By Yvonne Abraham, Globe Staff | March 22, 2007

Lawyers for workers moved to Texas detention centers after an immigration raid in New Bedford on March 6 argued in federal court yesterday that the detainees' bond hearings should be halted, pending a decision on whether the immigrants should be returned to Massachusetts in the interest of giving them due process.

US District Court Judge Richard Stearns did not put the bond hearings on hold, but said he would allow the case to go forward.

Lawyers for the immigrants argue that Immigration and Customs Enforcement moved the detainees in bad faith, to get them out of state jurisdiction, reducing the chances that they would be freed on bonds or that their deportations would be slowed by a judge.

Lawyers for the government denied that assertion yesterday, arguing that the detainees had to be moved and that the transfer was always part of the plan, because there was insufficient space in local jails.

At the heart of the dispute is whether Stearns has jurisdiction over the detainees, even though they are being held out of state.

Immigrant advocates say that the immigrants are being treated more harshly by Texas courts and that conditions in the detention centers have been difficult, with some immigrants unable to make calls to their families because they have no money to buy calling cards.

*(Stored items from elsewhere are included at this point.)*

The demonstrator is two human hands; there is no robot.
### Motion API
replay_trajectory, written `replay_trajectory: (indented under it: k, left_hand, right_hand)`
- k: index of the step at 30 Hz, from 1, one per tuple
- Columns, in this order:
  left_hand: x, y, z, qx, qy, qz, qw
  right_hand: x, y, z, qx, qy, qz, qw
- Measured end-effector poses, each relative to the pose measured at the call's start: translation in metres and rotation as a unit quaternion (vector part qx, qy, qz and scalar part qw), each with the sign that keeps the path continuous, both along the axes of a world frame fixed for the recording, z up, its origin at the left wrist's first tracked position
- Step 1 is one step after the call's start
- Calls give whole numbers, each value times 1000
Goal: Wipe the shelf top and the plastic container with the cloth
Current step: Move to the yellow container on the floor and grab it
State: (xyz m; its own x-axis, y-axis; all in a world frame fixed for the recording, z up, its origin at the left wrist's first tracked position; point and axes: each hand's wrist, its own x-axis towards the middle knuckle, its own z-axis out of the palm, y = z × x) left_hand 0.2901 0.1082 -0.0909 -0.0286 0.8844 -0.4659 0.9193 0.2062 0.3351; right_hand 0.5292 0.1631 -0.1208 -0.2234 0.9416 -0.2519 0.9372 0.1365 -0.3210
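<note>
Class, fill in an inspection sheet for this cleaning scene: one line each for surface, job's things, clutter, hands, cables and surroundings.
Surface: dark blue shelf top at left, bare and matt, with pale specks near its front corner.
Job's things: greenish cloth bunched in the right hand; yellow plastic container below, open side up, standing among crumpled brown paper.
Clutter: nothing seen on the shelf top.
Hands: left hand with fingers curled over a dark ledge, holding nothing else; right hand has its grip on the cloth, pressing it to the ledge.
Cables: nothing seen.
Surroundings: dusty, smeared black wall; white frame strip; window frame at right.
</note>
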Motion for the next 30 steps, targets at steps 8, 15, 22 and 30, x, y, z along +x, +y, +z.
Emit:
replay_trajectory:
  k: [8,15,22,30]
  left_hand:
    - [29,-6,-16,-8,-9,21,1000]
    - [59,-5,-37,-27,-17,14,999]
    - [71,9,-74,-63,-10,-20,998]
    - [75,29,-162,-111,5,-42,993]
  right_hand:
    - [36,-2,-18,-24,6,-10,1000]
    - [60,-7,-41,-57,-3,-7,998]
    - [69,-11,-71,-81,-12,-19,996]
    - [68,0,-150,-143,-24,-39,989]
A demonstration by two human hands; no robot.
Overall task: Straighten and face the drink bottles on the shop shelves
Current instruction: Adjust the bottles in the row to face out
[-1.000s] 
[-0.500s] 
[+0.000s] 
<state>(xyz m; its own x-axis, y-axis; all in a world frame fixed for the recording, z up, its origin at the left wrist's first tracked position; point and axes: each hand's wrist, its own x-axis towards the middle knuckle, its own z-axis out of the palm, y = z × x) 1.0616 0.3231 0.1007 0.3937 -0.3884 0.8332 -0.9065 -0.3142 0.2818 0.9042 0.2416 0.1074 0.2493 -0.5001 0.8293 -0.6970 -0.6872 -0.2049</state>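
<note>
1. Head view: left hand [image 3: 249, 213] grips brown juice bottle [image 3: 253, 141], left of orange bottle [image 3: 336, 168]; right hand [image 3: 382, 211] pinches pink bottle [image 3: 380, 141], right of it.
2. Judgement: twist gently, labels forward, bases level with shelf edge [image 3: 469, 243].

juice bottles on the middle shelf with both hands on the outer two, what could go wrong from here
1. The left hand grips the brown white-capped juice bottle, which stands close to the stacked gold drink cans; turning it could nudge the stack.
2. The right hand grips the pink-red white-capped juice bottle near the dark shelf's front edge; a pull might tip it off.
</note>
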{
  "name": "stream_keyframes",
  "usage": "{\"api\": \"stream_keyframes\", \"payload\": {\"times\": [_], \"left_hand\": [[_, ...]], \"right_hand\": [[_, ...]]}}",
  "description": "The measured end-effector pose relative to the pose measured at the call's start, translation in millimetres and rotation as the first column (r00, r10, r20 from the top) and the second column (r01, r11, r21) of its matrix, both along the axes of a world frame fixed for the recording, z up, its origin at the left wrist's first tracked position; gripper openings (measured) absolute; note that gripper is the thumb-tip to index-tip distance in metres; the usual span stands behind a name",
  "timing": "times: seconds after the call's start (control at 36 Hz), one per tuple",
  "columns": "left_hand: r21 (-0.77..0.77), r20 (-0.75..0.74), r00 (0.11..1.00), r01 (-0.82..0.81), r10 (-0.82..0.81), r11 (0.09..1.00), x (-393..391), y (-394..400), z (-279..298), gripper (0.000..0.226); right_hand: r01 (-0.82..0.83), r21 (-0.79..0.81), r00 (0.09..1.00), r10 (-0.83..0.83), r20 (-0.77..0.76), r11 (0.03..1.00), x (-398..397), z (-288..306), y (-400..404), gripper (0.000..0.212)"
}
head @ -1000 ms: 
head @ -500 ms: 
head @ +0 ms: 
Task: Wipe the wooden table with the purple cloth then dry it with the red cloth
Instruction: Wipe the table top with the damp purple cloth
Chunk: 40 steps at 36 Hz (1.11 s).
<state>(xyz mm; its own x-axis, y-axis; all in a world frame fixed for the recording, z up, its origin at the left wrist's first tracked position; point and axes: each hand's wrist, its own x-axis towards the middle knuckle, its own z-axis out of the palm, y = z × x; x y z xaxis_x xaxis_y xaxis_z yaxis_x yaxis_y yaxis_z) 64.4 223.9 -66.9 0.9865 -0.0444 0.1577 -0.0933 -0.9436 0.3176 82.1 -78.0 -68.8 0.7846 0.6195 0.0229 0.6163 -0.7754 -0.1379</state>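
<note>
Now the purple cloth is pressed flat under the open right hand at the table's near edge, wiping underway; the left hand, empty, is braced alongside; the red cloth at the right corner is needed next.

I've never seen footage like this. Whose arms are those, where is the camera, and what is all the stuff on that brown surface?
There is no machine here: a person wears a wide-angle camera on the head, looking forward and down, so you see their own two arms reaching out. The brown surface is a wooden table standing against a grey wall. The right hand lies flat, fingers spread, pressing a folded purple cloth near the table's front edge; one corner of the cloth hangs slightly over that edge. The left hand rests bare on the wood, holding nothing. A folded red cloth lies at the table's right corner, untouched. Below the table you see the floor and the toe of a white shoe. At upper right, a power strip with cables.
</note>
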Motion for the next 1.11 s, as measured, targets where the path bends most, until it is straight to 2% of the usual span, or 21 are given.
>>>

According to lawyers at Greater Boston Legal Services, which is representing many of of the workers, 25 of the detainees at a facility in El Paso, Texas, have accepted voluntary removal from the United States, waiving their rights to deportation hearings and agreeing to be sent to their home countries. Another 50 there were denied bonds. They will have to remain in the detention center until their deportation hearings, the lawyers said.

At a facility in Harlingen, Texas, about a dozen people were granted bonds by an immigration court judge, so they can return to Massachusetts to await deportation hearings if they pay bonds of up to $7,500, according to the lawyers. Local activists are trying to raise money to help the detainees pay their bonds.

Marc Raimondi, an ICE spokesman, said that by yesterday, 91 of the 361 workers arrested in New Bedford after they could not prove they were in the country legally had been released on humanitarian grounds, and eight detainees had paid bonds to be released. He could not say whether they had been released from Massachusetts or Texas.

He said 80 of the workers arrested had already been ordered deported before the raid. He said all detainees are allowed to make free calls to their consulates and lawyers.